Key Takeaways:
A sprawling credential-harvesting campaign has compromised more than 73,000 Fortinet firewall and VPN gateway URLs across 194 countries, giving attackers persistent access to some of the world's largest enterprises.
Cybercriminals have systematically breached tens of thousands of Fortinet devices used by companies including Foxconn, Samsung, Siemens, Lenovo, Oracle, PwC, Accenture and Comcast, according to reports from cybersecurity firms SOCRadar and Hudson Rock. The campaign, dubbed FortiBleed, relies not on zero-day exploits but on credential reuse and password spraying against exposed Fortinet management and VPN interfaces.
"The attackers scan the internet for Fortinet devices, try a curated list of known passwords against each one, and record every successful login," SOCRadar said in a report published June 16. "Once a device is compromised, they use it as a listening post, monitoring traffic passing through and collecting any additional credentials that flow by."

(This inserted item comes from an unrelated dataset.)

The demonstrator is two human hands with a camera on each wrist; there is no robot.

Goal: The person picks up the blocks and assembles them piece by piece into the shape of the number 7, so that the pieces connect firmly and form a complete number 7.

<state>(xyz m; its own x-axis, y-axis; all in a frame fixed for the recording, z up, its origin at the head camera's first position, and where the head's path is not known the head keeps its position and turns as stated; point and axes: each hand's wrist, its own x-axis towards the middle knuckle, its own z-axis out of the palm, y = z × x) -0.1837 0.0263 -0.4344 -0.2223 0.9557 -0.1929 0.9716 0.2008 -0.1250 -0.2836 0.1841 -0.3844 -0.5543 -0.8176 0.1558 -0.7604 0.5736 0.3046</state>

SOCRadar identified more than 30,791 compromised devices spanning 21,108 unique IP addresses and 8,316 unique domains across government, telecommunications, healthcare, education, financial services and critical infrastructure sectors. Hudson Rock's analysis put the figure higher at 73,932 unique Fortinet URLs, based on a dataset first flagged by security researcher Volodymyr Diachenko. The attackers executed an estimated 1.16 billion credential-based attempts against more than 320,000 FortiGate targets while simultaneously launching 2.1 billion brute-force attempts against 160,000 MSSQL servers.
The operation's technical sophistication extends beyond simple credential stuffing. Once inside a device, attackers intercept SSL VPN authentication hashes and crack them offline using a dedicated 45-GPU cluster managed via Hashtopolis, according to Hudson Rock. Compromised devices then serve as listening posts that harvest additional credentials from traversing traffic, creating a self-reinforcing cycle of unauthorized access. India and the US accounted for nearly one-third of all identified credential compromises, with telecommunications bearing the brunt at more than 5,600 devices and government agencies representing 591 compromised systems across 111 domains.
A self-sustaining attack machine
The attackers left an operational server exposed, giving researchers visibility into their infrastructure and victim database. SOCRadar said technical evidence points to Russian-speaking threat actors, noting that victim selection was "heavily weighted toward organizations in NATO member countries." Among the recovered data were credentials for what appears to be a defense industry VPN endpoint, suggesting motives beyond purely financial gain.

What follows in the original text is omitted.